From the listing below, retype exactly the line holding "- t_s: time", the line holding "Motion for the", and the lines between them; skip everything else.

#### [Recorded information]
┌──

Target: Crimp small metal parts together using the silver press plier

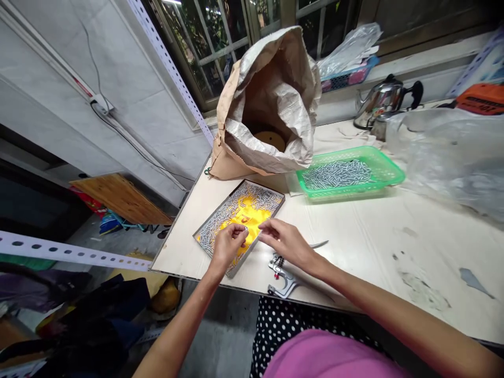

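A flat metal tray (205,229) with a yellow bottom lies near the table's front left edge, holding several small silver pins. My left hand (227,245) hovers over the tray's near end, fingers pinched on a small silver pin. My right hand (284,241) sits just right of the tray, fingers curled together close to the left hand's fingertips; what they hold is too small to make out. A metal hand tool (282,275) lies on the table under my right wrist.
A green plastic basket (388,169) filled with silver pins stands behind on the right. A large open brown paper sack (271,100) stands at the back. A metal kettle (380,105) and clear plastic bag (452,152) sit at the far right. The table edge drops off at left.
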Demonstrator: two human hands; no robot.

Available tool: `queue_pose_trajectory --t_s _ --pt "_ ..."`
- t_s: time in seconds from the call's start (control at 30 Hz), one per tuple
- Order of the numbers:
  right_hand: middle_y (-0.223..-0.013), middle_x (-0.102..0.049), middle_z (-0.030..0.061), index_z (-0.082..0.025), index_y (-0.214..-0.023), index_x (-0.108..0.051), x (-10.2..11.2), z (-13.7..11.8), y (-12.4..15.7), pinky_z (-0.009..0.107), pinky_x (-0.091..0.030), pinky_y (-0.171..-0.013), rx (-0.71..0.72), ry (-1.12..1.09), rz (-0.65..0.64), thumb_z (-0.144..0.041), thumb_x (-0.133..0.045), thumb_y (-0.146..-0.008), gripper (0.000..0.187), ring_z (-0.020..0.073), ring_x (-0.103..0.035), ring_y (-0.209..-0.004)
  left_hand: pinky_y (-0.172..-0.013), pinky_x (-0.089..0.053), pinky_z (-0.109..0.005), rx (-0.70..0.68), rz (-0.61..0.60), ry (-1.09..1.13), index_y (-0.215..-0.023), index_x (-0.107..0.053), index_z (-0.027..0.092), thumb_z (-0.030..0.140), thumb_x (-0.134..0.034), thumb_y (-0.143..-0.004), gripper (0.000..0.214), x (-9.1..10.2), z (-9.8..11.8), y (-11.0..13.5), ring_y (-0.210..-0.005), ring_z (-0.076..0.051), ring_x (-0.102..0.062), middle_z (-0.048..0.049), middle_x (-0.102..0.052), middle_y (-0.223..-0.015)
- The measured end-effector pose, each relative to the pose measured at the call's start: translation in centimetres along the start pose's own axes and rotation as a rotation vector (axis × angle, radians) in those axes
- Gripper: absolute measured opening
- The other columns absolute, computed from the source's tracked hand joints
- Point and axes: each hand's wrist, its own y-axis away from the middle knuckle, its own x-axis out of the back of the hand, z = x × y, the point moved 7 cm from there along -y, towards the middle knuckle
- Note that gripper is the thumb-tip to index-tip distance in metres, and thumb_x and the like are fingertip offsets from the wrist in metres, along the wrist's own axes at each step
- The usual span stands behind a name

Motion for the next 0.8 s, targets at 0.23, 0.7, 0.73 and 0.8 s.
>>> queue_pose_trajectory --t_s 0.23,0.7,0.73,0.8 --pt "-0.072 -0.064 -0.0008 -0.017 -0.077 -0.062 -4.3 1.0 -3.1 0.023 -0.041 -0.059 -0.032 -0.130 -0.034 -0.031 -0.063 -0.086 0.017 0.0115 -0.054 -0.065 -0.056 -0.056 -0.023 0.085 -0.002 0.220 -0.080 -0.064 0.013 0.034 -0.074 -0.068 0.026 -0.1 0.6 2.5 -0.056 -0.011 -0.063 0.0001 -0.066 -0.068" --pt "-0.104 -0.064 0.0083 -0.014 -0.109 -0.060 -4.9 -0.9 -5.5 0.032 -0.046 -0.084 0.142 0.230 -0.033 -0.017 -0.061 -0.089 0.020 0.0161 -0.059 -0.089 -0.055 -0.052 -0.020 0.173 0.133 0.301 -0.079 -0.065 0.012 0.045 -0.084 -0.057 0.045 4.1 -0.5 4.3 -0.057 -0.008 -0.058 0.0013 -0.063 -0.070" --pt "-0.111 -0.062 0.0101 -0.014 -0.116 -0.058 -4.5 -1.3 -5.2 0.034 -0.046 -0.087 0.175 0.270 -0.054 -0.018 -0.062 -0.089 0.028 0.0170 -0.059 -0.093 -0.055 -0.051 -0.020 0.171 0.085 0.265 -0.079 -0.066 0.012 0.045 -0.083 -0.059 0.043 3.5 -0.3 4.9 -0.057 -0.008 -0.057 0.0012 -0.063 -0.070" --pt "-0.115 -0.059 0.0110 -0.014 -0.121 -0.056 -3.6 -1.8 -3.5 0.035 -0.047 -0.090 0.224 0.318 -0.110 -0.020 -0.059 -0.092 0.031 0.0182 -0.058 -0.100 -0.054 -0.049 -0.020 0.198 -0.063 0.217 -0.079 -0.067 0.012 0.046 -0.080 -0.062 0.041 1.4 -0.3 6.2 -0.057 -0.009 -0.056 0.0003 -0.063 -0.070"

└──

#### [Output for this task]
- t_s: time in seconds from the call's start (control at 30 Hz), one per tuple
- Order of the numbers:
  right_hand: middle_y (-0.223..-0.013), middle_x (-0.102..0.049), middle_z (-0.030..0.061), index_z (-0.082..0.025), index_y (-0.214..-0.023), index_x (-0.108..0.051), x (-10.2..11.2), z (-13.7..11.8), y (-12.4..15.7), pinky_z (-0.009..0.107), pinky_x (-0.091..0.030), pinky_y (-0.171..-0.013), rx (-0.71..0.72), ry (-1.12..1.09), rz (-0.65..0.64), thumb_z (-0.144..0.041), thumb_x (-0.133..0.045), thumb_y (-0.146..-0.008), gripper (0.000..0.187), ring_z (-0.020..0.073), ring_x (-0.103..0.035), ring_y (-0.209..-0.004)
  left_hand: pinky_y (-0.172..-0.013), pinky_x (-0.089..0.053), pinky_z (-0.109..0.005), rx (-0.70..0.68), rz (-0.61..0.60), ry (-1.09..1.13), index_y (-0.215..-0.023), index_x (-0.107..0.053), index_z (-0.027..0.092), thumb_z (-0.030..0.140), thumb_x (-0.134..0.034), thumb_y (-0.143..-0.004), gripper (0.000..0.214), x (-9.1..10.2), z (-9.8..11.8), y (-11.0..13.5), ring_y (-0.210..-0.005), ring_z (-0.076..0.051), ring_x (-0.102..0.062), middle_z (-0.048..0.049), middle_x (-0.102..0.052), middle_y (-0.223..-0.015)
- The measured end-effector pose, each relative to the pose measured at the call's start: translation in centimetres along the start pose's own axes and rotation as a rotation vector (axis × angle, radians) in those axes
- Gripper: absolute measured opening
- The other columns absolute, computed from the source's tracked hand joints
- Point and axes: each hand's wrist, its own y-axis away from the middle knuckle, its own x-axis out of the back of the hand, z = x × y, the point moved 7 cm from there along -y, towards the middle knuckle
- Note that gripper is the thumb-tip to index-tip distance in metres, and thumb_x and the like are fingertip offsets from the wrist in metres, along the wrist's own axes at each step
- The usual span stands behind a name

Motion for the next 0.8 s, targets at 0.23, 0.7, 0.73 and 0.8 s.

No more work remains for this exercise.